# What you are asked to do:
For each line below that includes the word "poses", make a copy.

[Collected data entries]
[Start of section]
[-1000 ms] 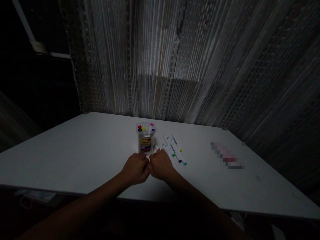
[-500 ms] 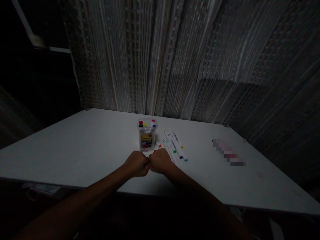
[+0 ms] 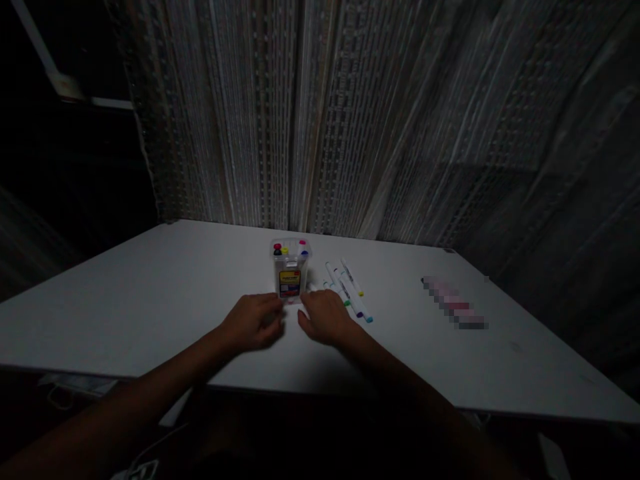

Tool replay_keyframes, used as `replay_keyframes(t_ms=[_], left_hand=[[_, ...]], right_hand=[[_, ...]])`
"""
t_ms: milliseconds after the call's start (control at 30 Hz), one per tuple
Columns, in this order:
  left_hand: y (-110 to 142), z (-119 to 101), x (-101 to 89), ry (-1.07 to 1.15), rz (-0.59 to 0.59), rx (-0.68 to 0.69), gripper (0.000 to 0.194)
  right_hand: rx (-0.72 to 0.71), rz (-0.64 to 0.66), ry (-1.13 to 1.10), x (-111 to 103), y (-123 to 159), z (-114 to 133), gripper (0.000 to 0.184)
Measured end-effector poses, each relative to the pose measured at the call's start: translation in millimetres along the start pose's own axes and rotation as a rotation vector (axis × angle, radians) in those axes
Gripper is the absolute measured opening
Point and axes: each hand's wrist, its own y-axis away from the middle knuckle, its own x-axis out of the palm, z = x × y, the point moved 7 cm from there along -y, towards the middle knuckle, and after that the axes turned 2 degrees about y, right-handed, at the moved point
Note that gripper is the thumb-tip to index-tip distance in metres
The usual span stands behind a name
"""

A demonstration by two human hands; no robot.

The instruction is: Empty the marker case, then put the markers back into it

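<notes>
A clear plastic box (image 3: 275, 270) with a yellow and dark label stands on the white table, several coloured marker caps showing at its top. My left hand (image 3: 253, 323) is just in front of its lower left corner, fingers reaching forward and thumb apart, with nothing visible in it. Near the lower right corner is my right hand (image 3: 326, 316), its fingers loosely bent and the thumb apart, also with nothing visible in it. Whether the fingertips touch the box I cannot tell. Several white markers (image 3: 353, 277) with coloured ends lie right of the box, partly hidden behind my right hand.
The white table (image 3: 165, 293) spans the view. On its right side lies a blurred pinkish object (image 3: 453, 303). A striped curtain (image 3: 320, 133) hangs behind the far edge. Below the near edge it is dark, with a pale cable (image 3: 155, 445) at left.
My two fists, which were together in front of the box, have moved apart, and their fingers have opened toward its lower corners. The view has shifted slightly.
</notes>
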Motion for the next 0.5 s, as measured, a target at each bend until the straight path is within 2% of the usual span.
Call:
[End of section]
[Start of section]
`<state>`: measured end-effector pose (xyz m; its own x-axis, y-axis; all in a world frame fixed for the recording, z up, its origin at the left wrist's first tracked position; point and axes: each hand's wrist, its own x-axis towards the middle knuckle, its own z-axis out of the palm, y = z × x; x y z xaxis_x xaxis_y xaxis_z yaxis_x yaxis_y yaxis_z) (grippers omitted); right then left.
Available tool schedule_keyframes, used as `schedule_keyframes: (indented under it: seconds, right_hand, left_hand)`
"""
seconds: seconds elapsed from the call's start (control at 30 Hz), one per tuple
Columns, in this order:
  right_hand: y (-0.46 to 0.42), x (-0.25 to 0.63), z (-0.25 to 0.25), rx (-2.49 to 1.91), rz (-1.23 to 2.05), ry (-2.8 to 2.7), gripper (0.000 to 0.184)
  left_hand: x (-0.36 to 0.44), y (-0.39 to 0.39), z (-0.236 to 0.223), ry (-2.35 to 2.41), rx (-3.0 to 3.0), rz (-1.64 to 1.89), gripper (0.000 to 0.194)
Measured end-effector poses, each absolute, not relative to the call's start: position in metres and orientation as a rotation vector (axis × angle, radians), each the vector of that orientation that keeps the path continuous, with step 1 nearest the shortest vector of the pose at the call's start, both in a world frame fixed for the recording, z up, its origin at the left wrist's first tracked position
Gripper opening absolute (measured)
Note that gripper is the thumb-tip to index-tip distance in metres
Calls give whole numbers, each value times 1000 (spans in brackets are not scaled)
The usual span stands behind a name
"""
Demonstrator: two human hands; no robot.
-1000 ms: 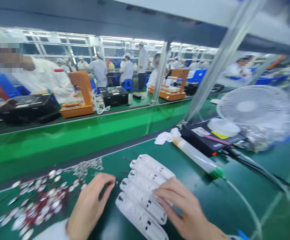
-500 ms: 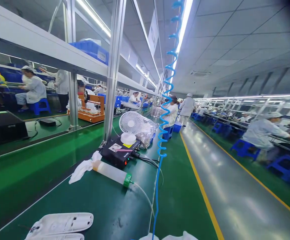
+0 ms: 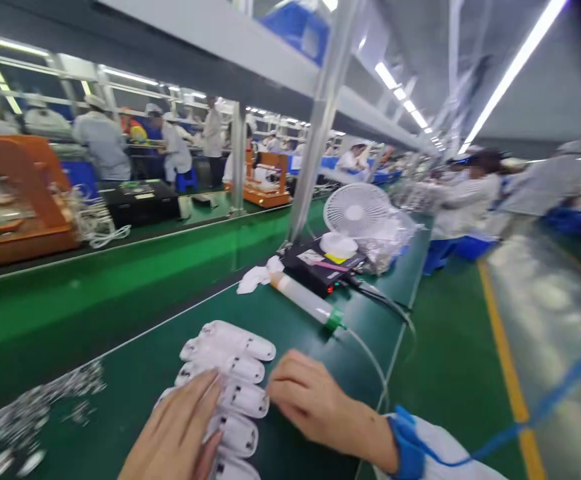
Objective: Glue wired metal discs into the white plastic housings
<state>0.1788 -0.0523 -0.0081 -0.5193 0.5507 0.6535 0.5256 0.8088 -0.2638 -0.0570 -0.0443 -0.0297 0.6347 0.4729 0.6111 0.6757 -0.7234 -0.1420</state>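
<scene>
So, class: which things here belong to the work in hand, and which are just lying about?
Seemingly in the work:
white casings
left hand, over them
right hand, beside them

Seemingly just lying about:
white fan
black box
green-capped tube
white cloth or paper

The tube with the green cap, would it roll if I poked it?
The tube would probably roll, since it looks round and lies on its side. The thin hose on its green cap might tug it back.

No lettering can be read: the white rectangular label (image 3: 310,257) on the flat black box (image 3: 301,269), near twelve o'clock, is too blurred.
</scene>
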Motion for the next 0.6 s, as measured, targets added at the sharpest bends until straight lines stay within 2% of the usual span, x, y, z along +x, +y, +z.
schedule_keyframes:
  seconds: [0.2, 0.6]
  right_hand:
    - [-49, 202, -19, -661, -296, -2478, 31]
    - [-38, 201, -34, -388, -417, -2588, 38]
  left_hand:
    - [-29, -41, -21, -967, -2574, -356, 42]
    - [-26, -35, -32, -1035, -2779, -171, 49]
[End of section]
# Result:
Measured end-effector poses, each relative to the pose measured at the call's start: translation in millimetres along the start pose's own axes and rotation as a rotation vector (axis × angle, radians) in those axes
Measured end-effector poses, each absolute, not relative to the call's start: position in metres and orientation as a rotation vector (axis × angle, radians), each the vector of that orientation that keeps the path continuous, with step 1 nearest the shortest vector of the pose at the call's start, both in a world frame fixed for the recording, z up, its origin at the left wrist's first tracked position

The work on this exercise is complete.